2. Depois da queda: A queda afetou o homem todo porque foi no coração, que
é a fonte da vida, onde habitam razão, vontade e emoção: “Sobre tudo o que
se deve guardar, guarda o teu coração, porque dele procedem as fontes da
vida” – Pv 4:23]. Como esse coração está corrompido, então ele corrompe o
corpo todo. De modo que essa ordem de razão, vontade e emoções, no
homem caído, ela está invertida: o homem determina o que ele vai fazer é com
base no que lhe dará prazer; então, o que me dá prazer eu quero e isso eu dou
valor. O que a regeneração (o trabalhar do Espírito Santo) faz é inverter esse
papel, pois dá ao homem a capacidade de enchergar o que de fato tem valor,
de modo que, quando o crente erra, ele sabe o que está fazendo, ou seja, ele
está indo contra aquilo que ele entendeu que não deveria fazer. [mas o crente
pode deliberadamente contrariar a voz do Espírito Santo].

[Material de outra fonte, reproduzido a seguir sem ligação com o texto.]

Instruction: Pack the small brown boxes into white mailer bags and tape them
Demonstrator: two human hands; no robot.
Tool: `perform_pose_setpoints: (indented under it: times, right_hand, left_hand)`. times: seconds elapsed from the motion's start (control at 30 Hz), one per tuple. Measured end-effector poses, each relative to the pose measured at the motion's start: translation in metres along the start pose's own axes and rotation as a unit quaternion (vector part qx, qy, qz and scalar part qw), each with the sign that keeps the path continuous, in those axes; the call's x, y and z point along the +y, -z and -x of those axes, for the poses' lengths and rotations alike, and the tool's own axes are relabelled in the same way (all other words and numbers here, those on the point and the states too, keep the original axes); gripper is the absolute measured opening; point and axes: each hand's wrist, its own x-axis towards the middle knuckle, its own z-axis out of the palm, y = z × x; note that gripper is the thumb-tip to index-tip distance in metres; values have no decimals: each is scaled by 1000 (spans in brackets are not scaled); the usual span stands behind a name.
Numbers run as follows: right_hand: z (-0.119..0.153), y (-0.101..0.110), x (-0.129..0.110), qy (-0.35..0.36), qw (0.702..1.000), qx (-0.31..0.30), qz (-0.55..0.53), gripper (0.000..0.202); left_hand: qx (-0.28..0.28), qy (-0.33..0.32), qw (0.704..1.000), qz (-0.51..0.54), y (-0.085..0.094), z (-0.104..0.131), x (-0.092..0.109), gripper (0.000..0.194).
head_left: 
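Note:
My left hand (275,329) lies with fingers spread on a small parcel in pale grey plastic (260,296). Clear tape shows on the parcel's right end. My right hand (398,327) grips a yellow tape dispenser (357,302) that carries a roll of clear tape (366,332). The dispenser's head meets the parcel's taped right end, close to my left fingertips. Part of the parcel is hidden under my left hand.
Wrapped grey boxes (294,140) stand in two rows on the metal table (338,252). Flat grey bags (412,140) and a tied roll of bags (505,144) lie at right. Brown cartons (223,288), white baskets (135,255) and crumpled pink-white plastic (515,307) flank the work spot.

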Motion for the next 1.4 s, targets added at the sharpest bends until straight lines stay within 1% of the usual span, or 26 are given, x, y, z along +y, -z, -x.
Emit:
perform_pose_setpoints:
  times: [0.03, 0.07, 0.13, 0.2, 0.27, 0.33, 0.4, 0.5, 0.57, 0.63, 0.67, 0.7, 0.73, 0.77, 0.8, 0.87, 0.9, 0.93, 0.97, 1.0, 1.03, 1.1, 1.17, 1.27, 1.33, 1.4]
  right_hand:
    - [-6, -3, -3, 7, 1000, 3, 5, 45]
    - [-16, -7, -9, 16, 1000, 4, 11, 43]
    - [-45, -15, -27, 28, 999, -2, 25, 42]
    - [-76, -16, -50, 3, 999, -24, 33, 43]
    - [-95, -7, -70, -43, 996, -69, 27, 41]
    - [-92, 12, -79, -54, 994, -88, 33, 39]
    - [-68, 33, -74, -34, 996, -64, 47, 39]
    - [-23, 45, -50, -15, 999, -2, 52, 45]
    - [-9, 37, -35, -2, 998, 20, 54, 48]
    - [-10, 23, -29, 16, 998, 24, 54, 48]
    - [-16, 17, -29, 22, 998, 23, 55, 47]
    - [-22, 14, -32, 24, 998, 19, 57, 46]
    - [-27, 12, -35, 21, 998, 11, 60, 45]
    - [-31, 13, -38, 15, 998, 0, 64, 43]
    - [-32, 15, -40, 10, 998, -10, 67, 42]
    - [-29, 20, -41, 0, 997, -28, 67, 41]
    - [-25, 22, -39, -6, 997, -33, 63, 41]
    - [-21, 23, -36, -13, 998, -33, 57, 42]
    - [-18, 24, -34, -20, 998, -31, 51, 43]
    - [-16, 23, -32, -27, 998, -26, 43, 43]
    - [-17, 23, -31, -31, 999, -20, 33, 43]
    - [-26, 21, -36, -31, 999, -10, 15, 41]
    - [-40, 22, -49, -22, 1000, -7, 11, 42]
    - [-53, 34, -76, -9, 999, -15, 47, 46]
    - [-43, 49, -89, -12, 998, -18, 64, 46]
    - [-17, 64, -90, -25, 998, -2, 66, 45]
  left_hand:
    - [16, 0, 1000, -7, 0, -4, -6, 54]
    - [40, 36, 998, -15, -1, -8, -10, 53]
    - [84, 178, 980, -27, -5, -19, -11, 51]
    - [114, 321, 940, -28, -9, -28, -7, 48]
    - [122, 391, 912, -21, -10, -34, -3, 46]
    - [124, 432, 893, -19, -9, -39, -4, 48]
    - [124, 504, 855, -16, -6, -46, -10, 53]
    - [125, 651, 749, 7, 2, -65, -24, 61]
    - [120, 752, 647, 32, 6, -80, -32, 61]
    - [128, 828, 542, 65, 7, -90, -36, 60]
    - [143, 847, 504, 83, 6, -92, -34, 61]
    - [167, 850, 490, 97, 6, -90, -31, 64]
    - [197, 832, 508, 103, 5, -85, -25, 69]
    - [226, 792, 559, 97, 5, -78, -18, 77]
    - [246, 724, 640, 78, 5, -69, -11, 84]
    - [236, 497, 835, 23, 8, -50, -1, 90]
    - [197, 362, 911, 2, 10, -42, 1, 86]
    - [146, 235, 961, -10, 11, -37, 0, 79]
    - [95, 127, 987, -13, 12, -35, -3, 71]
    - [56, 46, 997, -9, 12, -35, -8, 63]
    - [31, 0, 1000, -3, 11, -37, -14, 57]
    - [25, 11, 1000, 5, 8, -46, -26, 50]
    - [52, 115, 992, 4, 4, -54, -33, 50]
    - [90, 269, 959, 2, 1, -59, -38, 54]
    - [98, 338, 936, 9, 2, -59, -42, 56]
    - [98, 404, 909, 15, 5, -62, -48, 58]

Como entender Ecl 12.7 “E o pó volte à terra, como o era, e o espírito volte a
Deus, que o deu” se o espírito é herdado dos pais? Isso se refere à criação
original. Nós não viemos diretamente do pó; o que nós temos (corpo e espírito)
foi gerado por alguém (nossos pais e assim sucessivamente); apenas Adão
veio diretamente do pó e recebeu o espírito diretamente de Deus. Somos pó
porque somos descendentes de Adão. Pra afirmar que o corpo e o espírito são
herdados dos pais, veja o caso de Eva: Deus tira a costela de Adão e forma
Eva e ela se torna alma vivente sem que haja um relato de Deus ter soprado
nela o espírito. Então, ou mulher não tem espírito, ou ela recebeu não só a
parte material como também a sua parte não-material do marido. Isso explica a
corrupção do gênero humano. A Bíblia não é suficientemente clara quanto à
isso. Mas há três teorias vigentes:

a) Traducionismo: (veja a explicação sobre traducionista dicotômico e


traducionista tricotômico no início desse estudo);
b) Criacionismo: No momento do nascimento/gestação, e não se sabe quando,
Deus cria um espírito novo [Mas isso é complicado pra aqueles que crêem na
criação de seis dias apenas e a partir disso só providência; aí você tem um
problema com a criação nova do espírito];

c) Preexistencialismo: No seis dias Deus criou todos os espíritos armazendo-os


no céu e conforme as pessoas vão sendo geradas, Ele vai dando o espírito
novo.

Deus tira a costela de Adão e forma Eva e ela se torna alma vivente sem que
haja um relato de Deus ter soprado nela o espírito. Então, ou mulher não tem
espírito, ou ela recebeu não só a parte material como também a sua parte não-
material do marido. Isso explica a corrupção do gênero humano.